I left my home state and favorite grid of streets in my favorite borough, Brooklyn. I drove across the country to LA and these streets were brand new and crazy. People out here are just insane. There’s something, literally in the air. Every girl has a nice rear end and every dude is a bro. The homeless people here are abundant and they surpass the lunacy in NY because they are at the end of America at the end of their rope. Most of them have a blue wig on, truth.
After about two years of living inside the spice rack of West Hollywood I decided to get back to where it all started with my art and the street, back to me. It’s hard for me not to talk to everyone in the street. I’m obsessed with the existence of existence. I smile at the world in the hope that it smiles back. I don’t always win these games, and some people are adverse to my antics. Regardless, people like seeing the outcome. That’s where we are at now.
After some hard work with some great friends I’m in a ironic position. A New York based company called My Damn Channel believes in my brain enough to show my antics to the world, using their web site as the showcase. The show is titled McMayhem, a play on my last name. I’m joining the lunacy of the streets of West Hollywood with my dear friends Stephen Seidel, Jon Hill, and Nate Cornett. My super music producer friend Ariel Diaz from Long Island is the composer of the show.
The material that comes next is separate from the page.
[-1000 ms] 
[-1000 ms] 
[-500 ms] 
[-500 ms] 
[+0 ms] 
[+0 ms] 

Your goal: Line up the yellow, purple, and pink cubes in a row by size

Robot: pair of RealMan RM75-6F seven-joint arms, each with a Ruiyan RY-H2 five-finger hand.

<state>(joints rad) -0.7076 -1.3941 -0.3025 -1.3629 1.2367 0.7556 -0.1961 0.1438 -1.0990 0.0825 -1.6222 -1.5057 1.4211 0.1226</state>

The long and the short of it is this. I left my home two years ago. The first big deal I received is with a company based there. It's a show in the streets. The through line and theme of Graffiti, Hip-Hop, and humor are the general focus.
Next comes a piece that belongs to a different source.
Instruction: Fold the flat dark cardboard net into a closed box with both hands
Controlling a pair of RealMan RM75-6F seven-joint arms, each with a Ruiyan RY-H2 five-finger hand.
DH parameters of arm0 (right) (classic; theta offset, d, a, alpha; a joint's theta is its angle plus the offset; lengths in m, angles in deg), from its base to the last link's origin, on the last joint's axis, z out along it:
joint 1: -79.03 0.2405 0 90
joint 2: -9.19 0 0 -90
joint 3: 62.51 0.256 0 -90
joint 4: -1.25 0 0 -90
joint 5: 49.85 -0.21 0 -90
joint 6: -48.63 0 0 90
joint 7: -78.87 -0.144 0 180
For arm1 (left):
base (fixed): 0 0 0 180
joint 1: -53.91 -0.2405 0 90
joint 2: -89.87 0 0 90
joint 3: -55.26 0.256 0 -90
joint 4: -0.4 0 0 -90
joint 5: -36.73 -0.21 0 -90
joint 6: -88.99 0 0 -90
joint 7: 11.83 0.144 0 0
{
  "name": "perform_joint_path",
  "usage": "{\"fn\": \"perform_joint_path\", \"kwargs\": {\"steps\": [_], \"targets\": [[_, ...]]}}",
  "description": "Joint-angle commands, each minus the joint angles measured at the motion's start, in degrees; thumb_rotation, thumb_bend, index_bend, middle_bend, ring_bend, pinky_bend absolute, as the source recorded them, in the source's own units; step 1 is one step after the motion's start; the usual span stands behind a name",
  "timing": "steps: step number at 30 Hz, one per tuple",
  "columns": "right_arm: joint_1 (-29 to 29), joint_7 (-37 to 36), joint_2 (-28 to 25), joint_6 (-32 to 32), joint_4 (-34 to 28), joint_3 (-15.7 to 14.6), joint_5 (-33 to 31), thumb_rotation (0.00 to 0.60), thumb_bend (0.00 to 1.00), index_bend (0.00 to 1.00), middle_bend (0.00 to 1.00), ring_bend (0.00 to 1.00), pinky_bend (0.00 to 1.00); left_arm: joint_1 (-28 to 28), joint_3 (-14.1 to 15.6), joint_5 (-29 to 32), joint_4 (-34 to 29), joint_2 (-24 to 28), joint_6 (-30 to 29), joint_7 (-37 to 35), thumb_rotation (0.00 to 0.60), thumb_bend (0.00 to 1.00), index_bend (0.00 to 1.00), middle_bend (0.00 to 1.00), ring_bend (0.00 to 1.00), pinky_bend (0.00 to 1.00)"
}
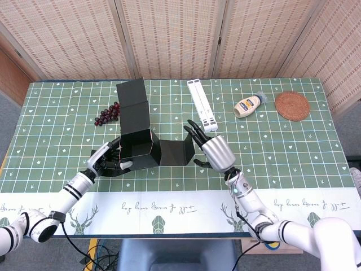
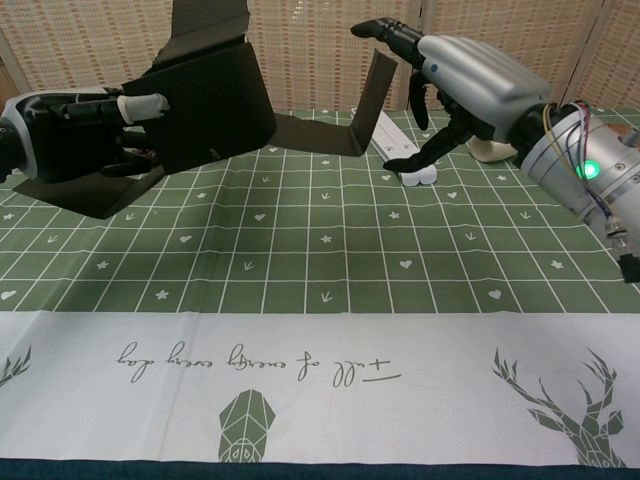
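Matte black cardboard, stiff and creased into flat panels, is making up the partly folded cardboard net [image 1: 140,148], which is hanging above the green checked worktop [image 1: 293,152] rather than lying on it. The left hand [image 1: 108,161] is grasping the net's left side, its dark fingers [image 2: 75,112] curled around a lower flap, with a pale fingertip pressing on the upright wall in the chest view. One tall panel is rising behind the formed walls, and its top is cut off by the upper edge of the chest view. A long strip is running out to the right and ending in a bent-up flap.

The right hand [image 1: 210,148], smooth silver shell with black fingers, is hovering spread and released just beside that flap; whether the fingertips are touching the card cannot be told from either view. Its thumb is pointing down in front of the white slatted stand [image 1: 201,104], hiding the stand's near end in the chest view.

Further back, a bunch of dark red grapes [image 1: 110,113] is lying left of the net, partly screened by the tall panel. A squat mayonnaise bottle [image 1: 249,105] with a yellow label is lying on its side, and a round woven coaster [image 1: 292,105] is sitting near the far right corner. In the chest view the bottle is mostly hidden behind the right hand. The cloth's near white border is carrying deer prints and script lettering.
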Motion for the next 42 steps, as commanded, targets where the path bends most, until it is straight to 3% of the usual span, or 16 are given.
{"fn": "perform_joint_path", "kwargs": {"steps": [1,8,13,27,36,42], "targets": [[1.17,-1.09,4.53,-2.54,4.84,0.88,1.85,0.6,0.08,0.0,0.0,0.63,1.0,0.15,0.09,-0.4,-0.58,0.52,0.27,-0.41,0.6,0.11,0.22,0.19,0.56,0.9],[2.79,-5.05,11.1,-8.39,13.89,2.19,4.71,0.6,0.14,0.0,0.0,0.61,1.0,0.51,1.51,-2.24,-0.47,1.13,0.91,0.06,0.6,0.11,0.22,0.19,0.56,0.9],[3.27,-5.74,11.62,-10.21,16.1,1.91,6.14,0.6,0.16,0.0,0.0,0.61,1.0,0.99,3.04,-4.32,1.04,1.05,1.0,1.07,0.6,0.11,0.22,0.19,0.56,0.9],[3.26,-0.77,7.65,-8.93,11.0,-0.88,8.86,0.6,0.16,0.0,0.03,0.61,1.0,3.37,6.65,-7.33,5.09,-1.57,2.22,6.65,0.6,0.11,0.22,0.19,0.57,0.9],[2.7,1.79,3.29,-7.94,7.8,-2.63,10.59,0.6,0.16,0.0,0.04,0.61,1.0,3.9,7.68,-7.3,5.85,-2.23,1.74,9.04,0.6,0.11,0.23,0.19,0.57,0.9],[2.88,1.05,3.4,-6.94,7.6,-2.41,10.21,0.6,0.16,0.0,0.04,0.61,1.0,4.35,8.13,-7.16,5.76,-2.57,1.79,9.65,0.6,0.11,0.23,0.19,0.57,0.9]]}}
Everything happens for a reason. The older I get the more that cliché makes sense. I fell in love with rebellion and most art attached to the concept. Years later I’m throwing all that into a blender and making a milkshake for all consisting of my dreams and favorite things in the hopes that people drink it.
Today as I walked home from getting a coffee I was reminded of why I do this. I decided to take an alternative rout home. I saw a familiar face. It was a man I went to college with. I wasn't particularly close with him, but we had a lot of mutual friends. He was walking with a sullen look on his face. I asked him what was up. He informed me that he had just put his dog down. I immediately gave him a hug and held him close to me. We barely know each other. He wiped his face off and thanked me. We parted ways.
I’m in the street, because you can turn a corner and run into a situation where you must make people smile. It’s there, in the street, that I’m needed. I’m here. It’s ok.